June 3, 2023

Michael Lewis did not intend to write a book on cryptocurrency. He came across the topic in the fall of 2021, when a friend planning to do business with FTX – one of the world’s largest cryptocurrency exchanges – asked Lewis as a favor to check out the young founder, Sam Bankman-Fried .

A few weeks later, Lewis met Bankman-Fried for the first time. The pair took a walk in the hills near Lewis’ home in Berkeley, California, and Lewis was entranced by the eccentric young man with untamed hair who was worth tens of billions of dollars and sought after by powerful investors and politicians.

“After a few hours I said, I don’t know what’s going to happen to you, but I just want to watch,” Lewis recalled.

Lewis didn’t realize it at the time, but he had secured a front row seat to a widely publicized scandal with huge financial, political and legal implications.

FTX has imploded in spectacular fashion: Federal prosecutors have filed a series of charges against Bankman-Fried, accusing him of money laundering, bribery and orchestrating a fraudulent scheme to embezzle billions of dollars in customer money. (He has pleaded not guilty.) When Bankman-Fried was arrested in the Bahamas last December, Lewis was there and followed him around for about a year.

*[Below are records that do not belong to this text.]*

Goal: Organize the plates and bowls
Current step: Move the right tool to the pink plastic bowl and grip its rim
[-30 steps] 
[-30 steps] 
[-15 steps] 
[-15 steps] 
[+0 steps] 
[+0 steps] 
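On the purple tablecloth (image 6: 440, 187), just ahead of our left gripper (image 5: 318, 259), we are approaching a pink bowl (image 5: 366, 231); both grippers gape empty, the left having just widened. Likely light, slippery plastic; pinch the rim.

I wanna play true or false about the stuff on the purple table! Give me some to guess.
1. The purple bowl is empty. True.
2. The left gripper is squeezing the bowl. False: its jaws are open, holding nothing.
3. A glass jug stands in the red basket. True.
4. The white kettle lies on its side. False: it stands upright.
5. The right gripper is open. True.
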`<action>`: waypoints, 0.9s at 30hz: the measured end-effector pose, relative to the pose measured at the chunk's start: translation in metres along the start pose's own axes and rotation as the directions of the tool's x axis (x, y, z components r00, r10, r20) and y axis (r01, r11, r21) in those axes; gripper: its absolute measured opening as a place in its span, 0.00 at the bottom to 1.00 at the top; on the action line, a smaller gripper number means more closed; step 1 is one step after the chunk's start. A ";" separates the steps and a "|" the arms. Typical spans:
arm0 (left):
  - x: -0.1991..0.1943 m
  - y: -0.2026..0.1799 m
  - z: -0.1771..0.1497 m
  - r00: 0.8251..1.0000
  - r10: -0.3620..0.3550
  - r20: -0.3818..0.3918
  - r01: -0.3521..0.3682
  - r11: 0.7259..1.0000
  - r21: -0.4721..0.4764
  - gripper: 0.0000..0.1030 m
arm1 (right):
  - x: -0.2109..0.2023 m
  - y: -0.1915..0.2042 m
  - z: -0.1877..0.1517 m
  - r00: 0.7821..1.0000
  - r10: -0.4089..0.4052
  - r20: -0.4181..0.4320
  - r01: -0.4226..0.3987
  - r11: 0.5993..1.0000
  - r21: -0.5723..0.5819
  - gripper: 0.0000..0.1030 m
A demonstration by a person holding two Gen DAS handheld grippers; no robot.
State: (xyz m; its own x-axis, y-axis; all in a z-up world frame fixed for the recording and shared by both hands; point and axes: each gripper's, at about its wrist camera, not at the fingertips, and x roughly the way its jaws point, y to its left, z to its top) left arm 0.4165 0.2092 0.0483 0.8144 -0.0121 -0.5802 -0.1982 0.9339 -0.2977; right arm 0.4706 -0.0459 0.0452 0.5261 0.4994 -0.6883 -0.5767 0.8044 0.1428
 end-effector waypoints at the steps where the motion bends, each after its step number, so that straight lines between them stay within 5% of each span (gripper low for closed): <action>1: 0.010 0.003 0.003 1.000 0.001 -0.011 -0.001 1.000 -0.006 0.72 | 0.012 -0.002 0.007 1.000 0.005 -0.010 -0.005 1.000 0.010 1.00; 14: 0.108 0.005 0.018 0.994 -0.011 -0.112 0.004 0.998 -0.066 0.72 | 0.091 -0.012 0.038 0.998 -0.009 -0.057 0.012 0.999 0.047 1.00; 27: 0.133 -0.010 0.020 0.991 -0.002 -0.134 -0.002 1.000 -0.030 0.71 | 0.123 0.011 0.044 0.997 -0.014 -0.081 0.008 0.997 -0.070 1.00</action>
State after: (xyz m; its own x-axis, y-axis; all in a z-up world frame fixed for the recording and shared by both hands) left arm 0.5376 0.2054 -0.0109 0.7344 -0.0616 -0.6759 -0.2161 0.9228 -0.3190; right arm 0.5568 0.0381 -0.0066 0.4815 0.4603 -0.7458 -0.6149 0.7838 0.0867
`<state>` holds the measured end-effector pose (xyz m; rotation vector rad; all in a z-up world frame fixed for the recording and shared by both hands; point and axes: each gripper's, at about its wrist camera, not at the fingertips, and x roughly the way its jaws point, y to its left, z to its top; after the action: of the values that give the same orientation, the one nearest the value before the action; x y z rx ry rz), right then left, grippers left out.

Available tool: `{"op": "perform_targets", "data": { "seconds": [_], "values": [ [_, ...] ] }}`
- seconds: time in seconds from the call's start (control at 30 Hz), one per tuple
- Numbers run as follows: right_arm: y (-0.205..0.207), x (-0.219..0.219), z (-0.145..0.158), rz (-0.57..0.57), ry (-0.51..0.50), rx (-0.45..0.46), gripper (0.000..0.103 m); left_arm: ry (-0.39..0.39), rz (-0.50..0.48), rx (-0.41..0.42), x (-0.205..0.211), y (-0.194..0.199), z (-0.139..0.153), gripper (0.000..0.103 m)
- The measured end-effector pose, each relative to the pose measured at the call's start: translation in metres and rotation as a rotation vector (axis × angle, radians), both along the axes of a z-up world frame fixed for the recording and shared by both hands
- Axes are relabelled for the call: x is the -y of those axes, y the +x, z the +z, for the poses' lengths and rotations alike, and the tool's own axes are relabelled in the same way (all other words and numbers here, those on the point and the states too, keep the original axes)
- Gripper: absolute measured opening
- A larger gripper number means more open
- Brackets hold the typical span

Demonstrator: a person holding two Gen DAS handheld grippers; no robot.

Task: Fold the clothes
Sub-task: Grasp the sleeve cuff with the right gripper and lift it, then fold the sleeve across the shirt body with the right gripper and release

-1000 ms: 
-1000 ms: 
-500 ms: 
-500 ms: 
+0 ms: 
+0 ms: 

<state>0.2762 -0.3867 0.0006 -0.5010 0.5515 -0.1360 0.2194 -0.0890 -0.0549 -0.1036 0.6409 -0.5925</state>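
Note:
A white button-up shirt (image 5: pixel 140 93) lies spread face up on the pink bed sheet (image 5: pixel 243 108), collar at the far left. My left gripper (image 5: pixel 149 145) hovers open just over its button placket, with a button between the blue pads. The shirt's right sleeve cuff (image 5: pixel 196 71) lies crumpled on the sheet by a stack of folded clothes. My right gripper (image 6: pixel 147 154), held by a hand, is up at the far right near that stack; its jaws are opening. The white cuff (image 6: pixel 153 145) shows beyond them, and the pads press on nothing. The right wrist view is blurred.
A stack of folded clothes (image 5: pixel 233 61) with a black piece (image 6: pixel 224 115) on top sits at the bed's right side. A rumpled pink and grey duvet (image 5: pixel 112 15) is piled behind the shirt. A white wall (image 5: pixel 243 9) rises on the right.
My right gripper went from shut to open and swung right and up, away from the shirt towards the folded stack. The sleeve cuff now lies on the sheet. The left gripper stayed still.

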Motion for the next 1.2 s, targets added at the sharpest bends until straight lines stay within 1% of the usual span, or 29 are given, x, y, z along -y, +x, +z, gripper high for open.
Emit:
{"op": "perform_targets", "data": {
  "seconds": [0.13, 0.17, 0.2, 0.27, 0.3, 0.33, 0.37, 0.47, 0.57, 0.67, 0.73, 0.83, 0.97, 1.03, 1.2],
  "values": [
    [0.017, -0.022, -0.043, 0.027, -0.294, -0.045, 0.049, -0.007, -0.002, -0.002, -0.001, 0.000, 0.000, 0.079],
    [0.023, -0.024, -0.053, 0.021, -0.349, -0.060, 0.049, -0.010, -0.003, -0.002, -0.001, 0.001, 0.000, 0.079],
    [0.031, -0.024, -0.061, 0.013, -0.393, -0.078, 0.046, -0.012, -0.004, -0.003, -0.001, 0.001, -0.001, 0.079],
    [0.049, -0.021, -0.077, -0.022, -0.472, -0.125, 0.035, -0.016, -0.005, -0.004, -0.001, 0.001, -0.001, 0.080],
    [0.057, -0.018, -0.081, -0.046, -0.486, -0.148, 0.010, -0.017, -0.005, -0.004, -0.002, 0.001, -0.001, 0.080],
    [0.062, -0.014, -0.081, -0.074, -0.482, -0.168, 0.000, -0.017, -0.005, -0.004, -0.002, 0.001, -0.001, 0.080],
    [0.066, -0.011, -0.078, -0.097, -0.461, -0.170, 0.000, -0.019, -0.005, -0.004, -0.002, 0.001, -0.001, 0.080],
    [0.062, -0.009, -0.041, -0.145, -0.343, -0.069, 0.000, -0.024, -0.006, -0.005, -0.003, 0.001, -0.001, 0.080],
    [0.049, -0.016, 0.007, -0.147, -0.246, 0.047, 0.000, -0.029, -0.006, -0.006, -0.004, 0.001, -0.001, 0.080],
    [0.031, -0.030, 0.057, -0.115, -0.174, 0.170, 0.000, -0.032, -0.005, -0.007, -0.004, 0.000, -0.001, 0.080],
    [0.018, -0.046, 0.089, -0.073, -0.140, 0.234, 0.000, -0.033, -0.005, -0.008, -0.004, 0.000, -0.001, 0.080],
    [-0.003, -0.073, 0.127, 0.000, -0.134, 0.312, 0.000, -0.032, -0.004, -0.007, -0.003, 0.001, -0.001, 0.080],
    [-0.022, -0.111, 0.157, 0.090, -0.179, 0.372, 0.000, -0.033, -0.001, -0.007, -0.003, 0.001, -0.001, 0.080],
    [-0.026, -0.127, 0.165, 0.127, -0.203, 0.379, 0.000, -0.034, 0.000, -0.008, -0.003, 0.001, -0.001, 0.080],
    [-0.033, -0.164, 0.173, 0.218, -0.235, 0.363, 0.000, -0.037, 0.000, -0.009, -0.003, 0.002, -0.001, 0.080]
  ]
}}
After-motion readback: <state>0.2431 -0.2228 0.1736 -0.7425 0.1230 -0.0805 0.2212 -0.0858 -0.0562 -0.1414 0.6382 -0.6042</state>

Lewis has written about financial debacles before, in books about the subprime mortgages that blew up the US economy (“The Big Short”); the risky world of high frequency trading (“Flash Boys”); and how the 2008 financial crisis ricocheted around the world, destabilizing the economies of places like Iceland, Ireland, Greece and Germany (“Boomerang”).

But the story of how Bankman-Fried rose to become one of the world’s youngest billionaires and then saw his empire crumble presented Lewis with new challenges. “It’s the first time I’ve had a protagonist who the reader won’t trust, or who they come to the story with a lot of baggage about,” he said.

In a recent interview from the Bahamas, where he was reporting, Lewis talked about his upcoming book on Bankman-Fried, “Going Infinite: The Rise and Fall of a New Tycoon,” which Norton will release on Oct. 3. and abbreviated version of the conversation.

So what are you doing in the Bahamas?

It’s a cleanup operation for the end of the book. There are three or four people who are very relevant to this story who said six months ago, come back in six months and we can have a free and candid conversation. I’ve been back three or four times since they arrested Sam, and it just keeps getting better as everyone loosens up and loosens up.

You followed him closely before his legal troubles began. When did you first get the feeling that his company was in trouble and possibly fraudulent?

I’d rather not answer that question. I want the reader to experience a surprise when reading it. My own experience will be part of the surprise. There will probably be a trial in October, and the two sides will each take some facts and tell completely different stories. I think I can tell a story that is a better story than either party, that has all the facts and puts the reader in the position to be a juror.

When he was arrested, were you worried that it would blow up or improve your book?

I hate saying this. It’s terrible. It doesn’t give me a good picture as a human being, but my first thought was, ‘Oh my God’ – it was like a lock clicked into place – ‘now I’ve got the story.’ It never occurred to me that this would blow up the book. I kind of thought, how messy is this going to get, as a writer, because I was so involved. No one was watching this like me, so would I somehow be dragged into this? But I got to do my job and it’s been one of the most exciting creative experiences I’ve ever had.

You kept visiting Bankman-Fried. How does his legal situation affect your access to him and do you feel he is more wary in his conversations with you?

He is the ideal subject. He’s locked in his house an hour from my house with an ankle bracelet. He has nowhere to go. It’s incredibly useful, as long as they keep it there. So as long as he welcomes me to the house, it’s fine. I see him about every two weeks.

How did it affect the nature of your conversations with him, after he was accused of fraud, did it change your feelings about what he tells you and how truthful he is?

I’m not going to say more than this, but I’m going to say that the conversations are no different now than before. They used to be rich and interesting and they are rich and interesting now. The nature of the conversation has not changed. They are actually longer. Instead of talking to him for 45 minutes because he had more, I now talk to him for four hours.

Did it complicate your reporting that this is such a public scandal? Are there lawyers trying to get your notes, are there business rivals of his trying to find out what you know?

I’d rather not talk about that. Don’t give me any trouble, I’m trying to finish the book.